_PROBLEM TO WORK ON_
Give back the entries exactly, ending with the "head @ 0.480" line.

_SUPPLIED RECORDS_

####

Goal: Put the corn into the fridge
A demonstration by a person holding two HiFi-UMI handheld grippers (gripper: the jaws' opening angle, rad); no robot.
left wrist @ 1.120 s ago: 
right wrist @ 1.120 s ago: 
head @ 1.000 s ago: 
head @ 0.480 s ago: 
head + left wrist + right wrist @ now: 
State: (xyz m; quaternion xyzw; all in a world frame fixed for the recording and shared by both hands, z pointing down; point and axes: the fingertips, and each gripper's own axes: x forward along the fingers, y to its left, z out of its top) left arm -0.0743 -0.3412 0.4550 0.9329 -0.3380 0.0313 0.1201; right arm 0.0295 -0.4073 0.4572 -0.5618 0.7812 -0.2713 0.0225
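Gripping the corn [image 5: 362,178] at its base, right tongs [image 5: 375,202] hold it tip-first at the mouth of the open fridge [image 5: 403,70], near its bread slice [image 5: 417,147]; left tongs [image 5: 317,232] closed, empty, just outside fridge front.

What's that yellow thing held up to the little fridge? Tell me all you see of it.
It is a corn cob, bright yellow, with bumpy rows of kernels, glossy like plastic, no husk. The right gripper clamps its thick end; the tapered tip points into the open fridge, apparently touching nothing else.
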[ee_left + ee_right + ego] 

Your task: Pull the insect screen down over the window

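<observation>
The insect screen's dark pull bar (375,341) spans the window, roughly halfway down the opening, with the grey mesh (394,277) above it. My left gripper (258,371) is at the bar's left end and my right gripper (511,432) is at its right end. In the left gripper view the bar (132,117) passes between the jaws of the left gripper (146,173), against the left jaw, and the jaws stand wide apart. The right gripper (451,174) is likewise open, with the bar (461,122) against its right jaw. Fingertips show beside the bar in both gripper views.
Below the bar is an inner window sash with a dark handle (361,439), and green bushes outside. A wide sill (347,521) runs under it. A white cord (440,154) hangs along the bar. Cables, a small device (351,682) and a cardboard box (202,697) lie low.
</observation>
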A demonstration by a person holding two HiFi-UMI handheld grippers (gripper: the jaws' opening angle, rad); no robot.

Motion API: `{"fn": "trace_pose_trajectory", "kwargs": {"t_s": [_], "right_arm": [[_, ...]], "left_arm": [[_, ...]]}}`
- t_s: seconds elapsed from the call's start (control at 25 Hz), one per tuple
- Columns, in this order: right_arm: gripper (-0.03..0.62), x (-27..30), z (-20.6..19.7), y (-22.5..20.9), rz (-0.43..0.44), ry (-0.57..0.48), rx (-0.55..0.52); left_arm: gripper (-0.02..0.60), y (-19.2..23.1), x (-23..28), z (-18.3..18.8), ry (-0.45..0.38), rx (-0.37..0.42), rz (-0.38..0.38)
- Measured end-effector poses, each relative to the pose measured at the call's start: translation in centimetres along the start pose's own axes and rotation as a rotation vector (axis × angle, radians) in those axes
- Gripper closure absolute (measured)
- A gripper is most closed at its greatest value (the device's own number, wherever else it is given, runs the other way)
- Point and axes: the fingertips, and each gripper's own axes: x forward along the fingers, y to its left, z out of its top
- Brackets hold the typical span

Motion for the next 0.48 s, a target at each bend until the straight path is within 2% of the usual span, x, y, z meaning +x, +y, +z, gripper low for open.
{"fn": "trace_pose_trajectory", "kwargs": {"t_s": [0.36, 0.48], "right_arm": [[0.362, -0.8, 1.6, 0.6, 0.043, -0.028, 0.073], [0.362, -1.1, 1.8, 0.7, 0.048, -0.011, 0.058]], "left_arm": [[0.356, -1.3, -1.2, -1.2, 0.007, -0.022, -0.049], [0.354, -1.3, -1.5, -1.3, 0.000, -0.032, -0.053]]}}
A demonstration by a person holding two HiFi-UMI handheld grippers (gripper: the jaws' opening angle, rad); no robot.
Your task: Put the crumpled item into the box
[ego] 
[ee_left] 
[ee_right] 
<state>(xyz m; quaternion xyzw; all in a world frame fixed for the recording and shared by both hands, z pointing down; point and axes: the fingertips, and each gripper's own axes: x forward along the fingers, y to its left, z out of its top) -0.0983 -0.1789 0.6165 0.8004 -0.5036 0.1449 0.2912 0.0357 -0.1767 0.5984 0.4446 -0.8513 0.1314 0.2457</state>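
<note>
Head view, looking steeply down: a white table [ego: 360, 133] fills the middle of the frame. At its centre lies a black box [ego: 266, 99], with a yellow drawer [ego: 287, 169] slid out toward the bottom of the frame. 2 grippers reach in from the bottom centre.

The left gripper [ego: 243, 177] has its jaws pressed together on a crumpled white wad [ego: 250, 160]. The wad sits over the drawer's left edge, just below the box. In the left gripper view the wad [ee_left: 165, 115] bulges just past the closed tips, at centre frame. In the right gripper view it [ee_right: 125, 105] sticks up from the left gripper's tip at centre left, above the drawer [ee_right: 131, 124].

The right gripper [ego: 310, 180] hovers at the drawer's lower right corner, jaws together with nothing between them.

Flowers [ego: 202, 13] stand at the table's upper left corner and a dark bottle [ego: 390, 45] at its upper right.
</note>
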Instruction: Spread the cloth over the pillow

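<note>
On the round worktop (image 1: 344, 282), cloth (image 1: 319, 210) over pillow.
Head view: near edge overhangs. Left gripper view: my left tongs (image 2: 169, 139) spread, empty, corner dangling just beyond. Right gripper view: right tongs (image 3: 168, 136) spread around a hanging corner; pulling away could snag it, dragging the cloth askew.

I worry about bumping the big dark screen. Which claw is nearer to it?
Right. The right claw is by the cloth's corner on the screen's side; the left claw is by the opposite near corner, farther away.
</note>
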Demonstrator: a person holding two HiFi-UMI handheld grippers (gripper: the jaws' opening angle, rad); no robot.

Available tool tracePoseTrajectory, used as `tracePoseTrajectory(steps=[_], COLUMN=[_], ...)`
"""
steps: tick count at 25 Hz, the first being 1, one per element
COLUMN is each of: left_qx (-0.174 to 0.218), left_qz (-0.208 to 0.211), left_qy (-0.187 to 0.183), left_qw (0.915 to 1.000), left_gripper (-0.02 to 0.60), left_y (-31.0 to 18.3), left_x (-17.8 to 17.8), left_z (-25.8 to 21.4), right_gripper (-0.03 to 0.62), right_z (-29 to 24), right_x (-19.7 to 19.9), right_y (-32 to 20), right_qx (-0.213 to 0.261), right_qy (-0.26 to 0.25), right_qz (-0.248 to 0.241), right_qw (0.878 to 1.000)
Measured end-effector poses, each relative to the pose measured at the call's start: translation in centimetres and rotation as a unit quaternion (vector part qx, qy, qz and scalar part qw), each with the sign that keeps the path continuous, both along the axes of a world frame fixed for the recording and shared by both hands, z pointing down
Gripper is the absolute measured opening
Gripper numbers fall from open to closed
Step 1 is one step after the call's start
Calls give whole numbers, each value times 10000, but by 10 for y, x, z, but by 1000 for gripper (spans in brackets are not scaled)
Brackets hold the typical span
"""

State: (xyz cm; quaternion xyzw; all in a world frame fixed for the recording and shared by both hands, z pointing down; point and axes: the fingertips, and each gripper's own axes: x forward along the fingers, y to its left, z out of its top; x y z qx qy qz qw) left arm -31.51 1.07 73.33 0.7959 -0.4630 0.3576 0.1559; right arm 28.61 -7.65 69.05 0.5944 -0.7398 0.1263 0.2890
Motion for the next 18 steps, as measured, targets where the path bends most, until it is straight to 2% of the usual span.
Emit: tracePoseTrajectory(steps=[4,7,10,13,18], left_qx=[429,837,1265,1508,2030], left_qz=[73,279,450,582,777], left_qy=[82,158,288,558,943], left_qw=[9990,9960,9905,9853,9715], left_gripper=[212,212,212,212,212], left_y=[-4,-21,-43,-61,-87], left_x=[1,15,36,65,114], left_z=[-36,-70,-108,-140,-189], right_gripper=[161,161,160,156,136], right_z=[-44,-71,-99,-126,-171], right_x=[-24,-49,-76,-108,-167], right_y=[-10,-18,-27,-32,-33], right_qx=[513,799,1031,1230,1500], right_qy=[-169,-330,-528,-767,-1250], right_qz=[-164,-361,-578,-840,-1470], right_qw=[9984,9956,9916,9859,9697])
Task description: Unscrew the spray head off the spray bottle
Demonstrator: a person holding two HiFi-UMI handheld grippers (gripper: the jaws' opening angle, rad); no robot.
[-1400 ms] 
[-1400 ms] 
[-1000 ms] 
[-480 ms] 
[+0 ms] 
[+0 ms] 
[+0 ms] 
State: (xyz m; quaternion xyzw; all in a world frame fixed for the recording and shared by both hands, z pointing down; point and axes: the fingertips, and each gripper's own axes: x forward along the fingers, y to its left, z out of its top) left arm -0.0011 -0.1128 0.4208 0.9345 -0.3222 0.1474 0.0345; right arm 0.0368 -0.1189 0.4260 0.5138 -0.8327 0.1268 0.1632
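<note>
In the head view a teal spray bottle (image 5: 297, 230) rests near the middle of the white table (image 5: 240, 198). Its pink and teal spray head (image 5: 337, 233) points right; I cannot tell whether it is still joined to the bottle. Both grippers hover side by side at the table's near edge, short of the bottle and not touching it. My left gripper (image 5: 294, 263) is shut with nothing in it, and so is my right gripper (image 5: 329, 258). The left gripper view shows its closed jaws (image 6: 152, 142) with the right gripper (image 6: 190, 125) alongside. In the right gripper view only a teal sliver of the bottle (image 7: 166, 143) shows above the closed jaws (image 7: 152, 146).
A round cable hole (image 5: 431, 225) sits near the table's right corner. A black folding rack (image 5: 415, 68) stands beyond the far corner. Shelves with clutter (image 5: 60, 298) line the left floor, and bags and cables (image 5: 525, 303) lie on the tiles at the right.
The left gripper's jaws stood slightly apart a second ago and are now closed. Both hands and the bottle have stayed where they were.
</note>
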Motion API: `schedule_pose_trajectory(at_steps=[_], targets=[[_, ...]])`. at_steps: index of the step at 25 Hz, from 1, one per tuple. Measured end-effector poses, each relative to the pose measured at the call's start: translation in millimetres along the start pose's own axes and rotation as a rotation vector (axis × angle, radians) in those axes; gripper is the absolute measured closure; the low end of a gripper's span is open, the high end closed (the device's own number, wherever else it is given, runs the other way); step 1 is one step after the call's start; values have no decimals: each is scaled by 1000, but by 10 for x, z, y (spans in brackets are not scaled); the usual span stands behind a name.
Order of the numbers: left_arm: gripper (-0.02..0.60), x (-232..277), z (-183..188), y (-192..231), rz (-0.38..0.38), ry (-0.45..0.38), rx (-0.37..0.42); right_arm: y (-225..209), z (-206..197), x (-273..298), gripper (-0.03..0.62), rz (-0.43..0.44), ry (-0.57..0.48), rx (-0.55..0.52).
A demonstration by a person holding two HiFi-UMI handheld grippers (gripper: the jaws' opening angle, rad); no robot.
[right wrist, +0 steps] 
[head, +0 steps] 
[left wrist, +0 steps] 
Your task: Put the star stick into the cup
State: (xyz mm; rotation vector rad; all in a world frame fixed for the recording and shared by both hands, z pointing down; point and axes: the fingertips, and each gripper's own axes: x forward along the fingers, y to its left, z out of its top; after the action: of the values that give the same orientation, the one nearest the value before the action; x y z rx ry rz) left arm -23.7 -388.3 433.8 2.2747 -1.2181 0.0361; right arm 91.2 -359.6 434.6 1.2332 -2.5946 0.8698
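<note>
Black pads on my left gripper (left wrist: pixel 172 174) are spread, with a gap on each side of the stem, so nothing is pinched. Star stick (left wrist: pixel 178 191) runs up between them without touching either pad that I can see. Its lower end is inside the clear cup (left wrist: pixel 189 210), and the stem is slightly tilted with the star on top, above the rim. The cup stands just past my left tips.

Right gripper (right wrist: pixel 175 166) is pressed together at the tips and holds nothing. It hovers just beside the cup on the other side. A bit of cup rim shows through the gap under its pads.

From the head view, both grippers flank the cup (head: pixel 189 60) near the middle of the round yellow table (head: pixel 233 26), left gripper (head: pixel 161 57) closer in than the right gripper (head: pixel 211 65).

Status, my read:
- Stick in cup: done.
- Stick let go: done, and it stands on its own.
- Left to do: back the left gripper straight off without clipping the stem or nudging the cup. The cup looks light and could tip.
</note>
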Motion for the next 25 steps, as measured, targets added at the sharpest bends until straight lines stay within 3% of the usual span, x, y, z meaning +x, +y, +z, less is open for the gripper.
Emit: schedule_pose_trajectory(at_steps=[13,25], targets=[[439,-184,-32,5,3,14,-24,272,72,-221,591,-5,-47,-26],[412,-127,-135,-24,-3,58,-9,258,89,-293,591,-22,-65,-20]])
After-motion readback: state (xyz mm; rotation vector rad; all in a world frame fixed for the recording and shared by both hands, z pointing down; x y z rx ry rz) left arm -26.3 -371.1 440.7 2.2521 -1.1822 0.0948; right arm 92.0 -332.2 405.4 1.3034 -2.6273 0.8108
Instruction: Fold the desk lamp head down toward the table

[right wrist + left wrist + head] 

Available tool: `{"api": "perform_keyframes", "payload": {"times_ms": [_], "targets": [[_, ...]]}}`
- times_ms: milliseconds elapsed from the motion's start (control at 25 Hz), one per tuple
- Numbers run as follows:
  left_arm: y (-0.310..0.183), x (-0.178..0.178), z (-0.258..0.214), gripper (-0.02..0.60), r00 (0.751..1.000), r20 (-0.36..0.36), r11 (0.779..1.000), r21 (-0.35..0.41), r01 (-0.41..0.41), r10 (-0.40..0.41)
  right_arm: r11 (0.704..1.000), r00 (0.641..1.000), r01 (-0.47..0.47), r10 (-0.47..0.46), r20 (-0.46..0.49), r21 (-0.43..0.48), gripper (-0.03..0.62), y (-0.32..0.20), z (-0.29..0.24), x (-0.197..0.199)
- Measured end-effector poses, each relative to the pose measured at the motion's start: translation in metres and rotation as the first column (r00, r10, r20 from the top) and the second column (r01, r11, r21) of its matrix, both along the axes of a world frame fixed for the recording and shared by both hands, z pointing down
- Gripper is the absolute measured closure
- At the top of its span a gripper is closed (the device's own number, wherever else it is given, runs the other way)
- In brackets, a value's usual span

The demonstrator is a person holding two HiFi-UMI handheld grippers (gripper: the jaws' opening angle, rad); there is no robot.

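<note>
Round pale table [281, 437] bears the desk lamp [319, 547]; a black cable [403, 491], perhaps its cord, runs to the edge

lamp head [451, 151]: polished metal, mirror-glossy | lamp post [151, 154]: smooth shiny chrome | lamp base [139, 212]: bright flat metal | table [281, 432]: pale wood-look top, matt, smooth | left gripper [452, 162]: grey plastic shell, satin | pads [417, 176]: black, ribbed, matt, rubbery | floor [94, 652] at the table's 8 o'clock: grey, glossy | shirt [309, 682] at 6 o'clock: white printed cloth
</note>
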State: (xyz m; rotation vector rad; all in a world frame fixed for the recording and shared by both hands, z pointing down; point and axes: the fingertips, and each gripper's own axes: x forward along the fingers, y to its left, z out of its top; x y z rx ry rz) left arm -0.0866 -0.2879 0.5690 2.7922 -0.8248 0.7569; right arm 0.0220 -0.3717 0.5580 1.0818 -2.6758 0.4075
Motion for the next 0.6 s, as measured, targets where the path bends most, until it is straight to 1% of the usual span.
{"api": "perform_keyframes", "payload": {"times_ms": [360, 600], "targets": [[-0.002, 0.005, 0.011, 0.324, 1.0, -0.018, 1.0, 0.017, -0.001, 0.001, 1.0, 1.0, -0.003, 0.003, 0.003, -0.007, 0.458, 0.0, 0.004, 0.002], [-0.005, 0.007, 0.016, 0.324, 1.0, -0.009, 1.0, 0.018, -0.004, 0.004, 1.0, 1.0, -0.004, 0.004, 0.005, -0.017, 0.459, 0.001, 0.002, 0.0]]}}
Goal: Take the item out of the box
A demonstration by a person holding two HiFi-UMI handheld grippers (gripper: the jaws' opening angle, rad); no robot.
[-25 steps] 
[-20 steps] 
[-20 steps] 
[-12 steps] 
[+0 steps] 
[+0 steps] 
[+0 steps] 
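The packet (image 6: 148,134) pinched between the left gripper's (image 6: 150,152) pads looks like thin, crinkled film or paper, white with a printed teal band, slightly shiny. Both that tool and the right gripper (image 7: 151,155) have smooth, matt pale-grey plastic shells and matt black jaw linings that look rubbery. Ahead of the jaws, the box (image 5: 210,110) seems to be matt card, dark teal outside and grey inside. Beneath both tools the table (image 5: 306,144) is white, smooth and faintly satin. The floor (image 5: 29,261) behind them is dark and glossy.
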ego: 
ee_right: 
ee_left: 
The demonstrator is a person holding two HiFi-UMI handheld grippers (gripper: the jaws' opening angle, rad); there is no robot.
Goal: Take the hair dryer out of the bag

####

_WRITTEN REPLY_
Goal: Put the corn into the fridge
A demonstration by a person holding two HiFi-UMI handheld grippers (gripper: the jaws' opening angle, rad); no robot.
left wrist @ 1.120 s ago: 
right wrist @ 1.120 s ago: 
head @ 1.000 s ago: 
head @ 0.480 s ago: 

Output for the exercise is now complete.